Written by Honorary Professor John Hewson, Crawford School of Public Policy, Energy Change Institute member, and a former Liberal opposition leader. This article originally appeared in the Canberra Times.
The climate wars between the major political parties have cost us a host of lost business and employment opportunities, even a global leadership role, and yet we drift on without an energy policy that might provide some relief to rising power costs and some strategy to meet our commitments to reduce emissions.
The government’s most recent policy, the National Electricity Guarantee (NEG), is the fourth most effective response, only being proposed after an emissions trading scheme, an emissions intensity scheme and Finkel’s clean energy target were sequentially rejected.
In this sense, the guarantee is the last, and only, game in town, but it is still likely to be exhaustively debated, mostly for not moving fast or far enough, with concern about the longer-term future of the renewables sector.
Even if it achieves all that it promises in terms of emissions reductions in the power sector, this will still see us fall short of our Paris targets for the whole economy, which were only about half what the Climate Change Authority said would be required for us to achieve, at worst, net zero emissions by 2050.
Apart from more realistic targets, there are two other significant imperatives when it comes to energy policy.
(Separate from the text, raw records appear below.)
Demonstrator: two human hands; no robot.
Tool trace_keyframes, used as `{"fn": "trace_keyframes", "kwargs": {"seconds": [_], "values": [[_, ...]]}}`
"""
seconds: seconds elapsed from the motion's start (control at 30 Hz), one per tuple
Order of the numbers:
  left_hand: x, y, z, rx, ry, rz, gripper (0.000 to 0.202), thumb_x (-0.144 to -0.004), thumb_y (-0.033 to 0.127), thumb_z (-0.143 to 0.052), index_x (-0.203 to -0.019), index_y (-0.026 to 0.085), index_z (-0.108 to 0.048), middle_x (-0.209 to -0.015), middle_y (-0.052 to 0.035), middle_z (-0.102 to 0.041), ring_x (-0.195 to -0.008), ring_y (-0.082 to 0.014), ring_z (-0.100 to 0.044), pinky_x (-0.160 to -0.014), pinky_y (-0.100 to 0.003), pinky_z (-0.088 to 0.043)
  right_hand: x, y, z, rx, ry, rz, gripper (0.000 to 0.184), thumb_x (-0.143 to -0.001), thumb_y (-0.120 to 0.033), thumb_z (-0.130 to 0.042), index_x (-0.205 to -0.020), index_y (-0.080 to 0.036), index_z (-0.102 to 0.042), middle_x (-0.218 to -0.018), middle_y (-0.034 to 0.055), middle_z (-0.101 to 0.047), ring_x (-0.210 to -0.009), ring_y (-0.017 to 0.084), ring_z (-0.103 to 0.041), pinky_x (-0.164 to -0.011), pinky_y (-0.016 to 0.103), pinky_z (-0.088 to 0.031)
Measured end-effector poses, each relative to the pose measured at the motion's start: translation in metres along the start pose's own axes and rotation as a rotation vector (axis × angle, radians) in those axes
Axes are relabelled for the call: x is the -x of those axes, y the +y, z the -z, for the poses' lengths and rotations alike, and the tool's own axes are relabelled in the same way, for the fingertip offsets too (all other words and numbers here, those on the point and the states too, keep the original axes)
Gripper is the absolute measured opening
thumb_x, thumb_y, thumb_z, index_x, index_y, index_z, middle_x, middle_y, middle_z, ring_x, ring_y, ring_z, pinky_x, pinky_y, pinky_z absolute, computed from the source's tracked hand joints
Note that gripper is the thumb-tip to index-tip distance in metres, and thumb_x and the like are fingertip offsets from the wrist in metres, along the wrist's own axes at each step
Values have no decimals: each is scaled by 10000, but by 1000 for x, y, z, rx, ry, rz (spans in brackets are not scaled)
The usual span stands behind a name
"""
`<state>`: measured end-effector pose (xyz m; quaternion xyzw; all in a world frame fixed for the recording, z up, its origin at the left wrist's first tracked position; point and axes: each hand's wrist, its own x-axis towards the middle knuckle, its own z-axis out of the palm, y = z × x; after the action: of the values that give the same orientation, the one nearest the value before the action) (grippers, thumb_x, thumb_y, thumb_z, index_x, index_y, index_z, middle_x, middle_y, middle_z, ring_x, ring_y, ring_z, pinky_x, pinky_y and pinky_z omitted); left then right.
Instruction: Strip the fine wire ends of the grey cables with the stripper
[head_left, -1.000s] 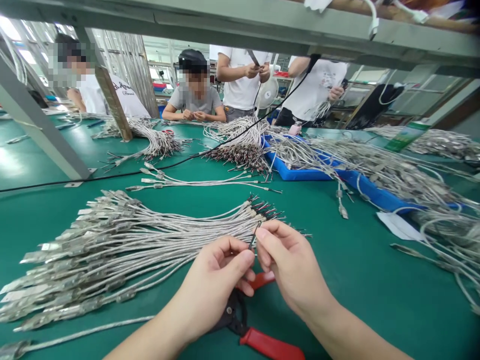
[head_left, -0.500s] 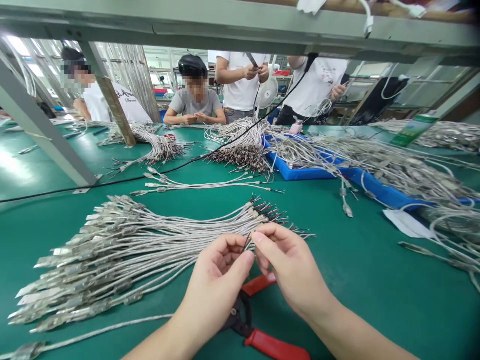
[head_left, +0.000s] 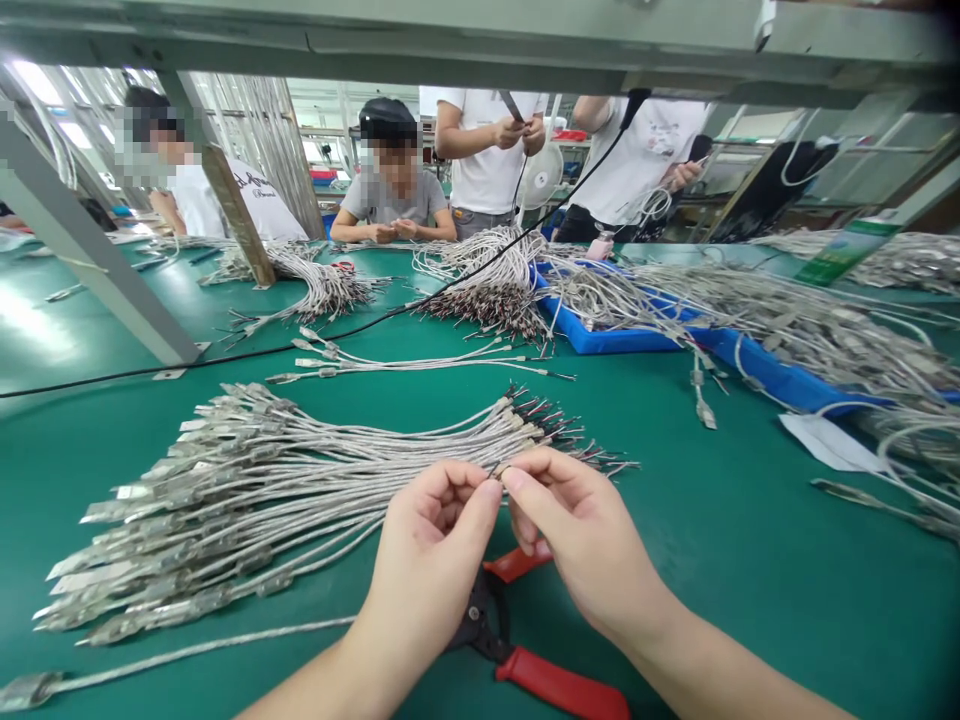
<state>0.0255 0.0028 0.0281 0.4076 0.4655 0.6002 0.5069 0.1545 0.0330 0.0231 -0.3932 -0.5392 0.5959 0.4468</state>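
Note:
My left hand (head_left: 435,555) and my right hand (head_left: 577,540) meet fingertip to fingertip over the green table (head_left: 720,560), both pinched on the thin wire end (head_left: 498,468) of a silver braided cable (head_left: 172,655) that trails left under my forearm. A fanned bundle of like cables (head_left: 285,490) lies just beyond and left of my hands, metal plugs to the left, stripped wire ends to the right. Red-handled pliers (head_left: 525,660) lie on the table beneath my wrists.
Blue trays (head_left: 622,340) heaped with cables sit at the back right. More cable bundles (head_left: 487,280) lie mid-table. A black cord (head_left: 225,352) crosses the table. Slanted frame posts (head_left: 90,270) stand at left. Several people sit or stand across the table.
My fingertips have closed together on the wire end, which now shows less above them. The view has shifted slightly; hands stay in place.

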Motion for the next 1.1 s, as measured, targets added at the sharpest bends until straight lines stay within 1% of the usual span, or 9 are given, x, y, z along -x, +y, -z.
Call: {"fn": "trace_keyframes", "kwargs": {"seconds": [0.33, 0.47, 0.53, 0.63, 0.7, 0.8, 0.97, 1.1], "values": [[-1, -2, 0, -14, 32, 5, 102, -808, 235, -666, -770, 155, -617, -678, 18, -618, -622, -83, -552, -577, -142, -465, 0, -2, -1, 7, -2, 11, 212, -880, -367, -647, -787, -178, -627, -478, -65, -480, -417, 85, -420, -406, 171, -375], [-1, 0, 1, -22, 41, 7, 112, -797, 235, -677, -757, 145, -622, -681, 9, -615, -623, -87, -544, -580, -150, -461, -2, -3, -1, 15, -4, 5, 217, -872, -378, -652, -792, -177, -646, -477, -60, -479, -415, 92, -414, -401, 182, -370], [0, 1, 1, -19, 56, 29, 128, -791, 243, -685, -751, 143, -617, -651, 18, -594, -581, -76, -512, -540, -143, -432, -2, -4, -2, 20, 13, -10, 210, -865, -375, -656, -793, -177, -652, -476, -59, -477, -413, 91, -402, -396, 183, -361], [1, 2, 1, -28, 70, 55, 151, -787, 264, -690, -746, 141, -611, -571, 48, -518, -485, -54, -408, -440, -135, -328, -1, -4, -2, 4, 12, -25, 211, -855, -376, -665, -784, -178, -652, -469, -57, -477, -416, 94, -399, -396, 186, -354], [1, 3, 1, -34, 72, 55, 159, -783, 274, -691, -747, 142, -611, -547, 58, -484, -464, -50, -366, -415, -140, -281, -1, -5, -2, -11, 5, -18, 212, -858, -374, -665, -779, -177, -651, -466, -55, -479, -423, 94, -403, -405, 188, -357], [0, 3, 0, -33, 72, 52, 178, -777, 294, -696, -743, 144, -604, -540, 62, -469, -463, -51, -353, -413, -145, -264, -1, -5, -3, -11, 7, -6, 207, -869, -363, -656, -785, -175, -650, -473, -56, -483, -428, 88, -404, -410, 180, -364], [-2, 3, 0, -29, 62, 75, 216, -779, 326, -697, -727, 147, -589, -530, 67, -449, -457, -49, -336, -411, -148, -253, -1, -5, -3, 7, 12, -30, 199, -874, -361, -648, -797, -177, -644, -480, -60, -487, -432, 84, -403, -398, 158, -366], [-1, 2, 0, -15, 52, 85, 226, -770, 340, -710, -738, 148, -595, -528, 69, -436, -452, -48, -324, -406, -149, -242, 0, -4, -3, -15, 9, -14, 195, -868, -356, -652, -789, -178, -638, -472, -64, -482, -427, 81, -401, -405, 158, -372]]}}
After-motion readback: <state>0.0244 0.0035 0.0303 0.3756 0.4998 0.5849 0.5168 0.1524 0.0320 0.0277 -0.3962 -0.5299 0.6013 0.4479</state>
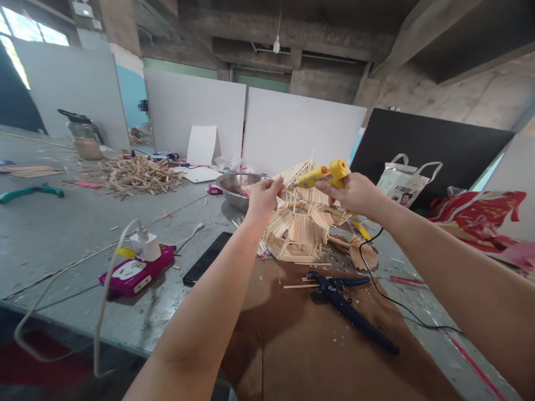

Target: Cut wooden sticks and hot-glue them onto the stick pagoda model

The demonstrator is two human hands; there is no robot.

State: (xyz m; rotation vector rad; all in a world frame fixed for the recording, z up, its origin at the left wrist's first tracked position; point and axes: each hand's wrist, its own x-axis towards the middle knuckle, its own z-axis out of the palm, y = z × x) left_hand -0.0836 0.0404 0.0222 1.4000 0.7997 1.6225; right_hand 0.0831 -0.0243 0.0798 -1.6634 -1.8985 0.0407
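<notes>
My right hand point(357, 195) grips a yellow hot glue gun point(321, 175), its nozzle pointing left. Close to that nozzle, my left hand point(264, 197) is closed in a pinch; what sits between its fingertips is too small to make out. Below and behind both hands stands a model built of thin wooden sticks point(307, 231), with panelled faces and a pointed frame on top. A round wooden piece point(363, 253) lies at its right side. Nearer to me, a dark blue hand cutter point(351, 314) rests on brown cardboard point(292, 351) beside a few loose sticks point(301, 286).
A metal bowl point(229, 195) stands behind my left hand. Left of my forearm are a black phone point(205, 262) and a purple power strip point(136, 278) with a plugged-in charger. Farther off lie a stick pile point(137, 175) and teal pliers point(33, 192). The gun's black cord point(397, 301) trails right.
</notes>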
First, emission reductions in the power sector are more cost effective than other alternatives, so we should be aiming to do more in the power sector.
Second, the government desperately needs to enunciate, and adopt policies to achieve, an “overarching” emissions reduction strategy, that encompasses transport, agriculture, mining and other industries and activities, as well as power. The latter only accounts for about 30 per cent of our total emissions.
For example, Australia is a long way behind Europe, the US, and many other countries, in terms of vehicle emissions standards, and we are yet to get any direction from government as to their attitude to electric vehicles, a push that is accelerating rapidly globally, and which will have significant budgetary and other financial consequences for our governments.
There is also an enormous opportunity for us in terms of soil carbon sequestration with schemes, developed carefully, that could see farmers able to access the cash benefits of creating carbon credits, as they change farming techniques and their use of fertilisers, and so on, to improve the carbon content of their soils.
One advantage of the National Energy Guarantee is the potential to depoliticise the issue, and the process, by putting its development and implementation in the hands of an independent Energy Security Board to be run by experts, rather than politicians.
While the concept and therefore the detail of the scheme are yet to be formally agreed by the states, statements by the ESB suggest that under government direction it would work to achieve annual emissions reduction objectives, to reduce power sector emissions consistent with our Paris commitment to reduce overall emissions by 26-28 per cent by 2030.
This process would ensure a gradual transition towards more renewable, dispatchable power (where output can be adjusted for demand), however the renewables sector is yet to focus on the inevitable consequences, and particularly the disruption, that will ensue from that move towards dispatchable power.
Although there has been something of a boom in proposed new wind and solar projects, most of these are not promising to deliver dispatchable power, which would require storage to ensure a consistent energy supply. Indeed, the rush is essentially to capitalise on the subsidies available under the Renewable Energy Target (RET), with “certificates” recently worth some 8 cents per kWh.
However, with the RET due to be met, probably before its expiry date in 2020, you can expect the value of these certificates to collapse, implying a significant writedown in the value of the projects themselves.
There is also an important question about the total capacity that will be required of wind and solar projects, if they have effective storage.
Virtually none of the recently announced wind and solar projects have storage, meaning they are not dispatchable and power is only produced when the sun is shining or wind is blowing - it is not available on demand.
If they were required to be dispatchable, as will be the case under the National Energy Guarantee, they may not need to be as big, as they will be able to store power to be released at morning or evening peak, for example.
That means capacity announced so far for all the renewables projects could be more than is required of the whole system, which would mean some solar and wind farms may never be commercially viable.
The main tragedy of the carbon wars has been the opportunities we have lost as a nation in not capitalising on our world-class natural assets in wind, sunshine and land, and our world-class and globally most cost effective technologies that can provide us with base load power and storage.
Not only could we have had cheaper and more reliable power, and significantly enhanced “jobs and growth”, with substantially lower carbon emissions, but we could have, should have, been a world leader in so many ways.